### [Work to be completed]
Once the line containing "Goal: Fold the" is found, set down that line and each one after it exactly, through the end of the entries.

(Dataset entries)
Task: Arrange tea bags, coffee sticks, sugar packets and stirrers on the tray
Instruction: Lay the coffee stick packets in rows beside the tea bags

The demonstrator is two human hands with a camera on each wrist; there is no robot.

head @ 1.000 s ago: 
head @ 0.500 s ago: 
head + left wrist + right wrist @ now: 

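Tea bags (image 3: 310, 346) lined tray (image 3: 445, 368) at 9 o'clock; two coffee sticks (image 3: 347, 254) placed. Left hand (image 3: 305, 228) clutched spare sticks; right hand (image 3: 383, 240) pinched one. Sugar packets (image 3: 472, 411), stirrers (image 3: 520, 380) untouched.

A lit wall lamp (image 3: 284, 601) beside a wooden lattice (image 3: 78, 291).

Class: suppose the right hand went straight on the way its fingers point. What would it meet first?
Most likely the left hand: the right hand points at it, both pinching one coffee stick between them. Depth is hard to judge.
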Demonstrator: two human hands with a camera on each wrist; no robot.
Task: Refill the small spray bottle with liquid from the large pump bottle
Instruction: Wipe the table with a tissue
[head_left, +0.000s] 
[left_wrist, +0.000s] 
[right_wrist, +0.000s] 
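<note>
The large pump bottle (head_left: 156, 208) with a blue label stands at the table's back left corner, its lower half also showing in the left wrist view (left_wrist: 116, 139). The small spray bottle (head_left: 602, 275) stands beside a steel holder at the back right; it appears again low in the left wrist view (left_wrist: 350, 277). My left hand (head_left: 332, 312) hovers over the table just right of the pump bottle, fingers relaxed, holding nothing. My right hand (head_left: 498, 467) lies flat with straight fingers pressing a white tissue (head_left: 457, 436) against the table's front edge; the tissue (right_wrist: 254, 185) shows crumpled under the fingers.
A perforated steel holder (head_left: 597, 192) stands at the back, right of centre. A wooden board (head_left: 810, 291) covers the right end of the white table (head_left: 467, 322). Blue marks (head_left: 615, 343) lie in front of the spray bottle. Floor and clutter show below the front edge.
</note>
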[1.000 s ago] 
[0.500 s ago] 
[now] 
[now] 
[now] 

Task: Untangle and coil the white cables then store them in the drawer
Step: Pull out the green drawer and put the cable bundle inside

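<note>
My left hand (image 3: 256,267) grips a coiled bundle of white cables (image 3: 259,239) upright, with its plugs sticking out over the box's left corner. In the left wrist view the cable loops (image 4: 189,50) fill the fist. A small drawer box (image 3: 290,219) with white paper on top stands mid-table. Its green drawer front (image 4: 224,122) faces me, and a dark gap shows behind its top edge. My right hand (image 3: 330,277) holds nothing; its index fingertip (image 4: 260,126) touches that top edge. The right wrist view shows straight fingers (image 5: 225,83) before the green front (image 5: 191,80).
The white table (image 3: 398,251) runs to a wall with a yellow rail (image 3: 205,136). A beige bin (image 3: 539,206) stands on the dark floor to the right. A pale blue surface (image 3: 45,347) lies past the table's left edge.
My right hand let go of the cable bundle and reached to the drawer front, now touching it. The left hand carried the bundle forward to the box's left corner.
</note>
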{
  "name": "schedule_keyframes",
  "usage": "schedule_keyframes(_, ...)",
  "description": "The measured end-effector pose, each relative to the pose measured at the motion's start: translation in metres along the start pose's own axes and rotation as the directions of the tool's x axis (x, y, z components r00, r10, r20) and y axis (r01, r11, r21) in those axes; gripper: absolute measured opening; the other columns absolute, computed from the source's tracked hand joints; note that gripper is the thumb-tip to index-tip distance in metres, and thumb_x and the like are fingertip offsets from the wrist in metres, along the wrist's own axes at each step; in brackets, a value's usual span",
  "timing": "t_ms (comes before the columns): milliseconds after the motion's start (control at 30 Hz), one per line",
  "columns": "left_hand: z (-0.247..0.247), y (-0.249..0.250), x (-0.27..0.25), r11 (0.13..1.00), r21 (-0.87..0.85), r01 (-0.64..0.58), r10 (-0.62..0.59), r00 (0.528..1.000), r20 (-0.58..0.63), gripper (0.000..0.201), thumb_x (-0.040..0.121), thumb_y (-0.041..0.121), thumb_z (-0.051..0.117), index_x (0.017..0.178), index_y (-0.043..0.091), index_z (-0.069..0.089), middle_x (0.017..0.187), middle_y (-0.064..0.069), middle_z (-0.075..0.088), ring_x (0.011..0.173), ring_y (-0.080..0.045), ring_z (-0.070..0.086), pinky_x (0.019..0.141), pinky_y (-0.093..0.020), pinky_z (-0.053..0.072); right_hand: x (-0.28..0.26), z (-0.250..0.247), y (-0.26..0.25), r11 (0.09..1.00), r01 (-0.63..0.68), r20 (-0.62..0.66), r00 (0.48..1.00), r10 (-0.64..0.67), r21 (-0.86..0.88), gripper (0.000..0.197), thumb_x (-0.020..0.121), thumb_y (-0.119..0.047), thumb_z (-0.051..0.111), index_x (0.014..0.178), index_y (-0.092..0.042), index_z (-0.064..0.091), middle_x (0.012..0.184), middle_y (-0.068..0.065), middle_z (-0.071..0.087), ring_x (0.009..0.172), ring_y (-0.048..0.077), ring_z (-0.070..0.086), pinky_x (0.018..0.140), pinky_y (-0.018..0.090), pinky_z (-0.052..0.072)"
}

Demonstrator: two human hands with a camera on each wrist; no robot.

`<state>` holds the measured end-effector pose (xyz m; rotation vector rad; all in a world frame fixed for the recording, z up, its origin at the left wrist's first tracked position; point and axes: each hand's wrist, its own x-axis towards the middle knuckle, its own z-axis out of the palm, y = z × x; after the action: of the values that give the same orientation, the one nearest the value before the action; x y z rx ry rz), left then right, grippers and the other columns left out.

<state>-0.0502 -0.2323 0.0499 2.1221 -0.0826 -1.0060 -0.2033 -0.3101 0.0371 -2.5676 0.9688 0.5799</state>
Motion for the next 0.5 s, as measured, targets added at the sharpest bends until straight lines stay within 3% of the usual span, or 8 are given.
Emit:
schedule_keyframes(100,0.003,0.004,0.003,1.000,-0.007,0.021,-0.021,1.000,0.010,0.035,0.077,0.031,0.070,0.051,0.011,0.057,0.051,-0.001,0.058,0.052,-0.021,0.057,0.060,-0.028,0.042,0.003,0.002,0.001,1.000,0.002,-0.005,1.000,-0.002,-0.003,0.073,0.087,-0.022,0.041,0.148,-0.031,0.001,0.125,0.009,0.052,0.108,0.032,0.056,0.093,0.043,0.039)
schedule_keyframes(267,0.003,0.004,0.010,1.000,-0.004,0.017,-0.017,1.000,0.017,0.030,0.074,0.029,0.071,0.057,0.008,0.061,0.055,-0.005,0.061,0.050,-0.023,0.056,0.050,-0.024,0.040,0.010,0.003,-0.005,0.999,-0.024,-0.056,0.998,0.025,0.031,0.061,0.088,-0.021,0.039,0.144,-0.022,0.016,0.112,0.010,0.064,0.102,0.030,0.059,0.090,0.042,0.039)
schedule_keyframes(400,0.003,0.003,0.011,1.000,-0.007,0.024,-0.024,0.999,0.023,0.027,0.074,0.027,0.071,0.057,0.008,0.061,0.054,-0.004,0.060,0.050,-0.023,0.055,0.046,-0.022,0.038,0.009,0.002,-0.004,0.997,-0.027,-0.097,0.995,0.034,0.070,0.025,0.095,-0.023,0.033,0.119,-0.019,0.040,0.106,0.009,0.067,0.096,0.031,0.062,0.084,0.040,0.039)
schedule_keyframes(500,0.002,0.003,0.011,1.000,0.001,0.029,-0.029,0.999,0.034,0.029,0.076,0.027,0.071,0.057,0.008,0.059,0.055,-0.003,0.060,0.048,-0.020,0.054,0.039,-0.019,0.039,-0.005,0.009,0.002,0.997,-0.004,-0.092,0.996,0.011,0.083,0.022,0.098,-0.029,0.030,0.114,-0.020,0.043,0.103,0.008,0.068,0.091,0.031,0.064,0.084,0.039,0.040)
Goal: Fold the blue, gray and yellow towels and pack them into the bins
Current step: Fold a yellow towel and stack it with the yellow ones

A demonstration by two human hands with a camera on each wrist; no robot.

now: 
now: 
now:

### [Solution to this exercise]
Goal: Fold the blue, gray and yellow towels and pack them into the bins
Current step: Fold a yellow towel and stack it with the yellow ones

A demonstration by two human hands with a camera on each wrist; no robot.

now: 
now: 
now:

The exercise requires no further work.